I don’t know what your tipping point is. We all have different struggles. And maybe your hard includes reconciliation and staying for something beautiful. All I know is that you are far more resilient than you think. You are going to survive to tell about it. And I hope you will tell about it. Other women (and men) need to hear about that one time you didn’t think you could hold your head up. They need to hear about those bills that you couldn’t pay and the checks that bounced. They need to hear about the prayers you whispered over your children while they slept and you wept at their bedside. And if you experience a speed bump in this journey, get up and remind yourself of the strength within you. Define the boundaries again and again if you have to. Define what it is that you will not tolerate any longer. Decide what the “other side” is going to look like for you, and determine the steps to get there. You may have tried plan A and plan B, but there are twenty-four more letters in this alphabet to try.

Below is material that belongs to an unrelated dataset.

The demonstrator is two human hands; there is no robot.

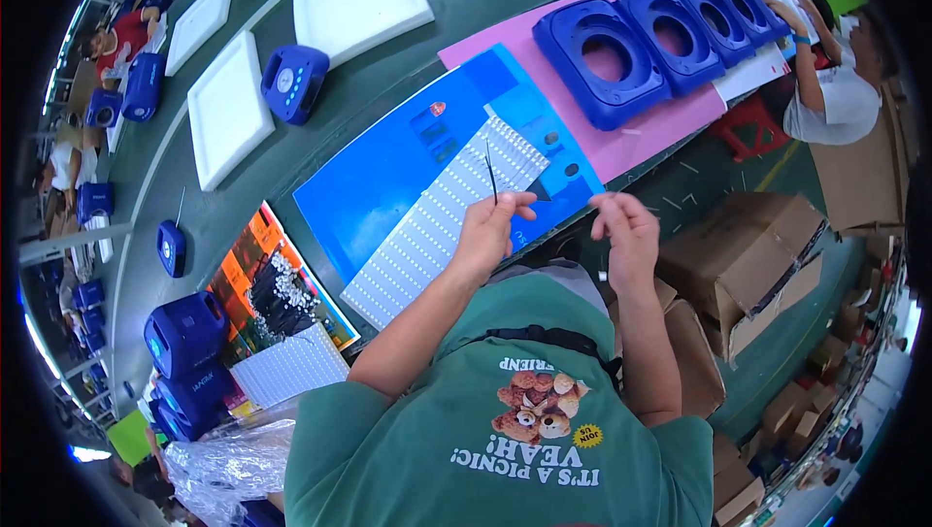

I am living proof that God’s protection and provision are a solid foundation on which to cast your cares. I am proof that anything of value is worth the work. Sure, you’ll be tired and grow weary. Sure, you will have to take steps forward without knowing exactly where to place your foot. Bet on it. People will come along on your journey and bless you. People will come along on your journey and make a place for you. People will speak truth. Some people won’t, and some people will judge you, but that’s OK. You take the high road. You take the road that leads to your freedom. And you’ll take the people with you who have encouraged you along the way.
One day, you’ll have enough of your own strength to drive your own getaway car. You’ll have the strength to pick up your heavy shoes, push your own gas pedal, and squeal your tires with a hope for new beginnings. And the day you do, those friends who once drove the getaway car will be standing in the rearview mirror waving at you as you drive yourself into your new horizon.